* WHAT IS EXPECTED
Quote from the first line below through the line that contains "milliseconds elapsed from", both included, and leave the pictures out.

━━ LISTED RECORDS

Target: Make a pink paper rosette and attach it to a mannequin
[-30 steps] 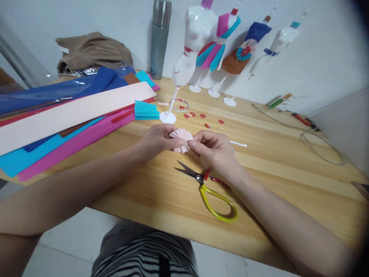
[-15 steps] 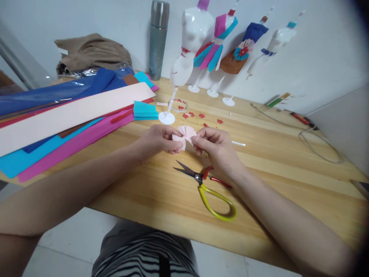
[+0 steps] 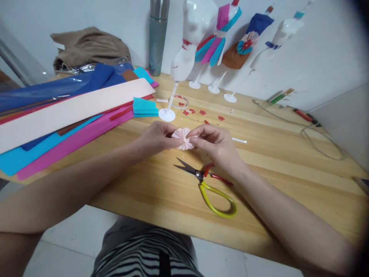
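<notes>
Between my two hands is a pale pink pleated paper rosette (image 3: 182,134), fanned into a nearly full circle. My left hand (image 3: 158,139) pinches its left edge, thumb in front. On the right side, my right hand (image 3: 213,143) grips it between thumb and forefinger, partly covering that edge. Just below the hands lies a pair of scissors (image 3: 198,174) with blades apart, one handle yellow and one red; my right wrist is close to the red handle. Small red paper flowers (image 3: 202,112) are scattered on the table beyond my hands.
A bare white mannequin (image 3: 184,61) on a stand is behind my hands; several dressed ones line the wall. Coloured paper sheets (image 3: 72,105) pile up at left, near a brown cloth (image 3: 92,48) and a flask (image 3: 157,46). A cable (image 3: 305,138) lies at right.
The pink paper has gone from a bow-like double fan to a rounder, nearly closed disc. Both hands still hold it, and my right fingers have shifted slightly inward.
</notes>
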The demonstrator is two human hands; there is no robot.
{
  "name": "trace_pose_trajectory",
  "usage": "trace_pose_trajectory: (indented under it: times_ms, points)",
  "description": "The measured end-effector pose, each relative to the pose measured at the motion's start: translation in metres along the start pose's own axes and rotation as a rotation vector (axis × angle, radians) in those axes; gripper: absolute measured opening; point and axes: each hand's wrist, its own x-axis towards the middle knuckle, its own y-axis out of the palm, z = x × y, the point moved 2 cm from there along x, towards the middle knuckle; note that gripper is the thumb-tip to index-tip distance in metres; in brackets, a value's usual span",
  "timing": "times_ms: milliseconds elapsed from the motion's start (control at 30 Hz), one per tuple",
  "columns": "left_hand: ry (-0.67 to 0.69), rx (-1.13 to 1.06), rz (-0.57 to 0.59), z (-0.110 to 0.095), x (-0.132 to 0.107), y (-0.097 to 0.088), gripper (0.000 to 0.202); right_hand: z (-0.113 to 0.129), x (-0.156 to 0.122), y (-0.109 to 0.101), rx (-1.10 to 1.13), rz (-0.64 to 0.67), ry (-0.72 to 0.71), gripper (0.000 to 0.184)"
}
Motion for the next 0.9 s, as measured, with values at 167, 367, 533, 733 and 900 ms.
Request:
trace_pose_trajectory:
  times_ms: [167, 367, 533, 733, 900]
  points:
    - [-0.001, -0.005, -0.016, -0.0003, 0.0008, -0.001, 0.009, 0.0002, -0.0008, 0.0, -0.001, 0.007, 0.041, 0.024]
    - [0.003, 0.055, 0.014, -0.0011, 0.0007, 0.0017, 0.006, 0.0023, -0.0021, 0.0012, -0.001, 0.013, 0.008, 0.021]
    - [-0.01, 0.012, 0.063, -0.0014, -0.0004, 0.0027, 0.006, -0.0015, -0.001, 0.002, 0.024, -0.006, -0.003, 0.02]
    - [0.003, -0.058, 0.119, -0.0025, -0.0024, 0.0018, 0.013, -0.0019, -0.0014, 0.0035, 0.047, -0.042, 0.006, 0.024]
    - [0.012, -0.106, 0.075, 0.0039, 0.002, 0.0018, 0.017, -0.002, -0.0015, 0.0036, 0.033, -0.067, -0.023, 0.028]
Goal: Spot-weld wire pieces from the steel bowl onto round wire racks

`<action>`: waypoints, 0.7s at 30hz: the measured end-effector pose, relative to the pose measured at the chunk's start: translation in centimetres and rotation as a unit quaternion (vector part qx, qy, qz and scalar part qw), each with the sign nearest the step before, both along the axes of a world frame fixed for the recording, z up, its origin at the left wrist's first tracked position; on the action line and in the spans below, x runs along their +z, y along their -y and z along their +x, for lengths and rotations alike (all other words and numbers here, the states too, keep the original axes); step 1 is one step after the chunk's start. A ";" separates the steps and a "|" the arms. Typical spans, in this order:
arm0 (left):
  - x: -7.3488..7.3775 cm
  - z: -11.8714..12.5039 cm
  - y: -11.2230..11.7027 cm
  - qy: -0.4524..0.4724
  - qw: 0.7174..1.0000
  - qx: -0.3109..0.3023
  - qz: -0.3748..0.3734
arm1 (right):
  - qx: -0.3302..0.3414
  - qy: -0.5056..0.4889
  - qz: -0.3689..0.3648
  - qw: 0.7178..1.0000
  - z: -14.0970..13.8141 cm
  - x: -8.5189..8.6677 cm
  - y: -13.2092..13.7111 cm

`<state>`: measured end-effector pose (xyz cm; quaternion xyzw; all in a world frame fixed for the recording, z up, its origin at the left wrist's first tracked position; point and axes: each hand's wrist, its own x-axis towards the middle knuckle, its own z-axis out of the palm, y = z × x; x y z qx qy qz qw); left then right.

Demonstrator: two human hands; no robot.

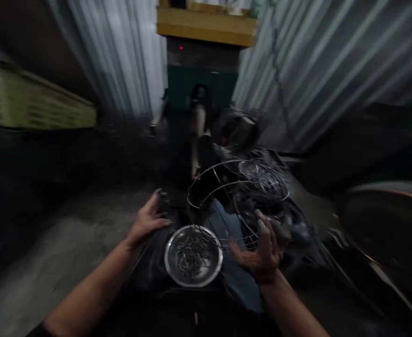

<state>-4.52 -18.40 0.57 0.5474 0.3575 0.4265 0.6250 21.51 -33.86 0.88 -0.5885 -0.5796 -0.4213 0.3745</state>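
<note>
My left hand (pixel 151 216) is raised left of a round metal bowl (pixel 169 252), its thumb apart from the fingers and nothing visible in it. Dark coverings or grime show on its fingertips. Small thin metal pieces (pixel 191 255) lie in the bowl, which rests at my lap. To the right, my right hand (pixel 263 243) has its fingers stretched upward and its thumb spread. Close beside that hand is a tilted round wire frame (pixel 239 182) of thin rings and cross wires. Blur hides whether the thumb touches its lower ring.
Ahead stands a dark green machine (pixel 202 77) with a yellow top (pixel 206 28) and a red light. More wire frames (pixel 269 180) pile up at right. A yellow crate (pixel 47 103) is at left, and a large round container (pixel 388 206) at far right. Corrugated metal sheets (pixel 121 56) flank the machine.
</note>
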 end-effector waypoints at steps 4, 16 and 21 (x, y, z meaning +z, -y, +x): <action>-1.1 1.8 -1.4 0.056 0.998 -0.002 0.000 | 0.079 -0.027 -0.038 0.996 -2.6 -3.6 -5.8; -5.9 4.9 -9.8 -0.026 0.996 0.007 0.082 | 0.064 -0.460 -0.254 0.848 5.3 -4.4 -14.0; -6.7 5.6 -11.9 -0.048 0.990 0.005 0.132 | 0.127 -0.524 -0.324 0.777 7.6 -6.0 -16.6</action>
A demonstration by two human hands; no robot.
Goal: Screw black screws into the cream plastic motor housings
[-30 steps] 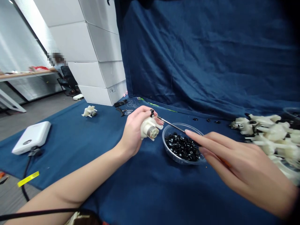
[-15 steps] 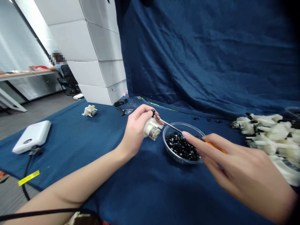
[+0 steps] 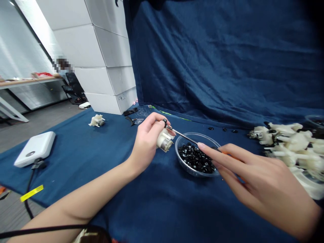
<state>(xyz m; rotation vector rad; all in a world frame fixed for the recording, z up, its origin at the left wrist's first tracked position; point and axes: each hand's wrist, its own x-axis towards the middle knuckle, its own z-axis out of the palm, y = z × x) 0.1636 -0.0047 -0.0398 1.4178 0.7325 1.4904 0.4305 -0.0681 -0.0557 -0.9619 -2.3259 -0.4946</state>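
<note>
A: Grip status?

B: L hand (image 3: 148, 143) curled shut, fingers wrapped round a white motor unit (image 3: 164, 141), metal end facing down twd the wearer.

A: R hand?

B: R hand (image 3: 255, 175) has fingers close together, pinching a thin steel-shaft tool (image 3: 181, 134) w/ orange handle, mostly hidden by the fingers. Thumb's grip: can't tell.

A: Tip?

B: Reaches over to the top of the unit, right by the L fingertips. A small black piece (image 3: 165, 122) sits there at the tip; can't tell if it's seated.

A: Under the hands?

B: R index tip is over the rim of a glass bowl (image 3: 197, 135) of small black parts (image 3: 194, 158). Bowl's on navy cloth (image 3: 76, 179), just right of the unit, not touching it. Loose black bits (image 3: 224, 129) lie beyond.

A: Further out?

B: Right: heap of white units (image 3: 291, 145), part of a 2nd clear bowl (image 3: 314, 118) behind. Left: lone white unit (image 3: 96, 120), white power bank (image 3: 35, 148) w/ black cable (image 3: 29, 192). Back: stacked white cartons (image 3: 106, 81), navy drape (image 3: 215, 60), seated person (image 3: 69, 82) well off by a desk (image 3: 25, 81).
</note>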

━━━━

* TASK OUTPUT
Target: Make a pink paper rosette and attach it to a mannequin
[-30 steps] 
[-15 steps] 
[+0 steps] 
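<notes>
Between my two hands is a pale pink pleated paper rosette (image 3: 182,134), fanned into a nearly full circle. My left hand (image 3: 158,139) pinches its left edge, thumb in front. On the right side, my right hand (image 3: 213,143) grips it between thumb and forefinger, partly covering that edge. Just below the hands lies a pair of scissors (image 3: 198,174) with blades apart, one handle yellow and one red; my right wrist is close to the red handle. Small red paper flowers (image 3: 202,112) are scattered on the table beyond my hands.
A bare white mannequin (image 3: 184,61) on a stand is behind my hands; several dressed ones line the wall. Coloured paper sheets (image 3: 72,105) pile up at left, near a brown cloth (image 3: 92,48) and a flask (image 3: 157,46). A cable (image 3: 305,138) lies at right.
The pink paper has gone from a bow-like double fan to a rounder, nearly closed disc. Both hands still hold it, and my right fingers have shifted slightly inward.
</notes>
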The demonstrator is two human hands; there is no robot.
{
  "name": "trace_pose_trajectory",
  "usage": "trace_pose_trajectory: (indented under it: times_ms, points)",
  "description": "The measured end-effector pose, each relative to the pose measured at the motion's start: translation in metres along the start pose's own axes and rotation as a rotation vector (axis × angle, radians) in those axes; gripper: absolute measured opening; point and axes: each hand's wrist, its own x-axis towards the middle knuckle, its own y-axis out of the palm, z = x × y, the point moved 2 cm from there along x, towards the middle knuckle; note that gripper is the thumb-tip to index-tip distance in metres; in brackets, a value's usual span",
  "timing": "times_ms: milliseconds elapsed from the motion's start (control at 30 Hz), one per tuple",

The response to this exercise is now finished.